## [INPUT]
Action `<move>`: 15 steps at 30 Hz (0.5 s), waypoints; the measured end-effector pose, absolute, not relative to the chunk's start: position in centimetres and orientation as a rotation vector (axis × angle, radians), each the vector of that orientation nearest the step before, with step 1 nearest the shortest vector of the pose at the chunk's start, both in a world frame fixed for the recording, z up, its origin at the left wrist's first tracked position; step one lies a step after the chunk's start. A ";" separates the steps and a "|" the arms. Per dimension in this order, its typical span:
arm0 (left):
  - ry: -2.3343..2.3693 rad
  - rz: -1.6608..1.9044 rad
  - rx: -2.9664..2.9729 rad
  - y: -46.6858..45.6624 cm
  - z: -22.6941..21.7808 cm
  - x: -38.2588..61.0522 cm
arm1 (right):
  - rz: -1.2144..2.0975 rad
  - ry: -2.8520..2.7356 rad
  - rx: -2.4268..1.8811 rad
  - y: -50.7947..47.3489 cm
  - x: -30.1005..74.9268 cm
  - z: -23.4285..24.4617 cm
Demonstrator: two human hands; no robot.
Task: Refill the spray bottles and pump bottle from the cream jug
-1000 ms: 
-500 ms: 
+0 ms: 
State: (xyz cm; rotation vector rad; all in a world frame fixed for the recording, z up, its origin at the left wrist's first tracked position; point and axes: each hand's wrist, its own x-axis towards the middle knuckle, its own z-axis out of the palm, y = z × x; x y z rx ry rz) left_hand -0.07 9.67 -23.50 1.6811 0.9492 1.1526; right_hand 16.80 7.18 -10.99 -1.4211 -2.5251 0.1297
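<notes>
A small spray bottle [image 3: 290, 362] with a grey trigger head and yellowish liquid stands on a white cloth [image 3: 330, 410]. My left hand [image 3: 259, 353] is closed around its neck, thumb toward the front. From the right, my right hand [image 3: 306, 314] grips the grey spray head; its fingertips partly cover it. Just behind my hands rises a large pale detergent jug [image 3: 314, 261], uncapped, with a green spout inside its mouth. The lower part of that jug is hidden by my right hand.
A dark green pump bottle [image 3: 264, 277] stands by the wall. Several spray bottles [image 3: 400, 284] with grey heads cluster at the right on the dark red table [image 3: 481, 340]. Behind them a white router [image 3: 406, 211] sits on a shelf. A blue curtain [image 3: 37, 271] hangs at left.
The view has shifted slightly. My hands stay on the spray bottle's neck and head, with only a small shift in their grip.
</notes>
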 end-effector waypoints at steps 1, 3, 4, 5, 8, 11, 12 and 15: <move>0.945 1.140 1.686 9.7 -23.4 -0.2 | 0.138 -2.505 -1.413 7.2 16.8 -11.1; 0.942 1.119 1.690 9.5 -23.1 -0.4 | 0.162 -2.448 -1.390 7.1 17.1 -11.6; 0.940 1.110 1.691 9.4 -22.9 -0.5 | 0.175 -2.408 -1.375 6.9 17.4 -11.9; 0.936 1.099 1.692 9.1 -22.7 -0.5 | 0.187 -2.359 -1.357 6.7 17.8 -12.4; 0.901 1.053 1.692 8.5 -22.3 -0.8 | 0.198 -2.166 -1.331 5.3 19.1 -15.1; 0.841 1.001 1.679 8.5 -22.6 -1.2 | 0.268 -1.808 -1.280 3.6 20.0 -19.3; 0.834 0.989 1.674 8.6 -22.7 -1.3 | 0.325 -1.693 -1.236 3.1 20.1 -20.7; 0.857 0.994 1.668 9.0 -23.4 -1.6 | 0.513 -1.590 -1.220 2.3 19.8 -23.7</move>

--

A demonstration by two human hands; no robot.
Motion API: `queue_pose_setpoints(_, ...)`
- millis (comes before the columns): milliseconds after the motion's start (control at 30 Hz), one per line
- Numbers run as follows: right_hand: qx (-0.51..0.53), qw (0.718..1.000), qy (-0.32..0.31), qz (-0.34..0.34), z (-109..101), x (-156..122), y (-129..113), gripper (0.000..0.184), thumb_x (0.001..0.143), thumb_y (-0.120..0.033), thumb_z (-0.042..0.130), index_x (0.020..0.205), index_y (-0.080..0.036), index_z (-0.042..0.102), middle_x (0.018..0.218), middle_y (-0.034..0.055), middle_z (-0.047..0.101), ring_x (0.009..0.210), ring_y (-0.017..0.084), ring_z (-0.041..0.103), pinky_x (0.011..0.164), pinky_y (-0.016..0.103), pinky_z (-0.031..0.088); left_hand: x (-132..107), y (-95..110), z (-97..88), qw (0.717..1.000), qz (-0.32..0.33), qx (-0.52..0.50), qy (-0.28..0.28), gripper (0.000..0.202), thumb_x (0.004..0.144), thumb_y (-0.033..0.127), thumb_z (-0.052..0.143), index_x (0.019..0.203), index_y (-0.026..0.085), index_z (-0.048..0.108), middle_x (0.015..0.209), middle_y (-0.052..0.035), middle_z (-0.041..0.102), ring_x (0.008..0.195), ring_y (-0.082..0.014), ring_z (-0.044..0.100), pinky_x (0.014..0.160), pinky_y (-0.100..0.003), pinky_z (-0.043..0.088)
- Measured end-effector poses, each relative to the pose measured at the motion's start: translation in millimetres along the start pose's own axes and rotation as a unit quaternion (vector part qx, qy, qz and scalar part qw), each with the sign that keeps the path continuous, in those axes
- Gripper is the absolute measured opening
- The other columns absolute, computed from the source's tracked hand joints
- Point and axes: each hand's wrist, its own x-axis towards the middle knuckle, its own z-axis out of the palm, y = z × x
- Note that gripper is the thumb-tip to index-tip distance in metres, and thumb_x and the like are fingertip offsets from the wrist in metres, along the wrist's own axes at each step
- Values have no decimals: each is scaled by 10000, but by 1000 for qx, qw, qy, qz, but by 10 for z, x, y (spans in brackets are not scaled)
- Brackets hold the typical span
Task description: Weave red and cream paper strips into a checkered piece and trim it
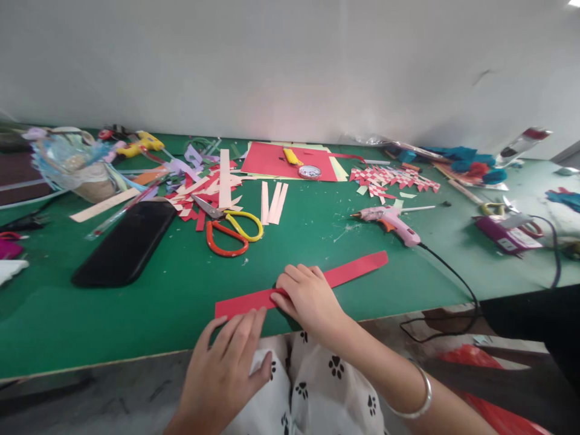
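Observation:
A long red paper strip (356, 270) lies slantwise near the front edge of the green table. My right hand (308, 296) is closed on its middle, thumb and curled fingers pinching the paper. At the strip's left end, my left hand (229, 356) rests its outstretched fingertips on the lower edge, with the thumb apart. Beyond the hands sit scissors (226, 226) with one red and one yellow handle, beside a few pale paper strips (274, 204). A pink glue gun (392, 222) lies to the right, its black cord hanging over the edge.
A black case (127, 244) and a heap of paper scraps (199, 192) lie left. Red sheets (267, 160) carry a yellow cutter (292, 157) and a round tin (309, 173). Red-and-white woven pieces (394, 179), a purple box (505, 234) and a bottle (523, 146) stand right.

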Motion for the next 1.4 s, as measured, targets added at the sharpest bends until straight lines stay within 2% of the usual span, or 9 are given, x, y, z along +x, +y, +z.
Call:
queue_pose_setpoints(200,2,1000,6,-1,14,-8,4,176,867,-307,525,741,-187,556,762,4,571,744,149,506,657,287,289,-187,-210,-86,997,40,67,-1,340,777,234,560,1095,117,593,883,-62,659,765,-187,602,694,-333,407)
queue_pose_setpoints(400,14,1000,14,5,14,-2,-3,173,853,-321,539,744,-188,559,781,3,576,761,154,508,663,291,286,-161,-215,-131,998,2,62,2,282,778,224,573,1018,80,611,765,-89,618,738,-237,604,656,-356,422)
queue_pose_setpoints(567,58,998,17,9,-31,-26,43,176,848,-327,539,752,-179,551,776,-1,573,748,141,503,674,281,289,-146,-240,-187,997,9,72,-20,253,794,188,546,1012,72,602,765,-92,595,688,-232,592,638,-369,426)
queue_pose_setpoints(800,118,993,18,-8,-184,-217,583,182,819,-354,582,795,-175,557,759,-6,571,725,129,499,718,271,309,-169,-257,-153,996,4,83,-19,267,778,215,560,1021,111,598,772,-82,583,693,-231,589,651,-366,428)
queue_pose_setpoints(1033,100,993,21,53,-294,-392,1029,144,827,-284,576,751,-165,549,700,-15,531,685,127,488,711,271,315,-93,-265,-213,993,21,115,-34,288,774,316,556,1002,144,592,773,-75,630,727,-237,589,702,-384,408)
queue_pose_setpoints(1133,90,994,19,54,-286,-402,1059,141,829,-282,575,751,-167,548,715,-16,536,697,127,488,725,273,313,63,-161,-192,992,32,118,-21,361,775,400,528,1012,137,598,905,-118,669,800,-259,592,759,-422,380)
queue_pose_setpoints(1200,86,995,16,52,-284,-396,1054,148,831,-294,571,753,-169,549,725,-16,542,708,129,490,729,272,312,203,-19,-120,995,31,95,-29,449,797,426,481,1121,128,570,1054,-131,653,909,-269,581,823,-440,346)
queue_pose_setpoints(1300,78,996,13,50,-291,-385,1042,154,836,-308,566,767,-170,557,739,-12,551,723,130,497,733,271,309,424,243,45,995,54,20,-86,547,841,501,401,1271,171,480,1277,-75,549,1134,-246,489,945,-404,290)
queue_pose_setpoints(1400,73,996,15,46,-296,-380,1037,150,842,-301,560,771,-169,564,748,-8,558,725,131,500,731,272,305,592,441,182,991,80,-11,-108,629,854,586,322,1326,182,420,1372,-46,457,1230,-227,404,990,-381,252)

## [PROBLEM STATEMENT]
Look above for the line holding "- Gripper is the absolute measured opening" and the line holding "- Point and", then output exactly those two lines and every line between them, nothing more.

## [TASK RESPONSE]
- Gripper is the absolute measured opening
- The other columns absolute, computed from the source's tracked hand joints
- Point and axes: each hand's wrist, its own x-axis towards the middle knuckle, its own z-axis out of the palm, y = z × x

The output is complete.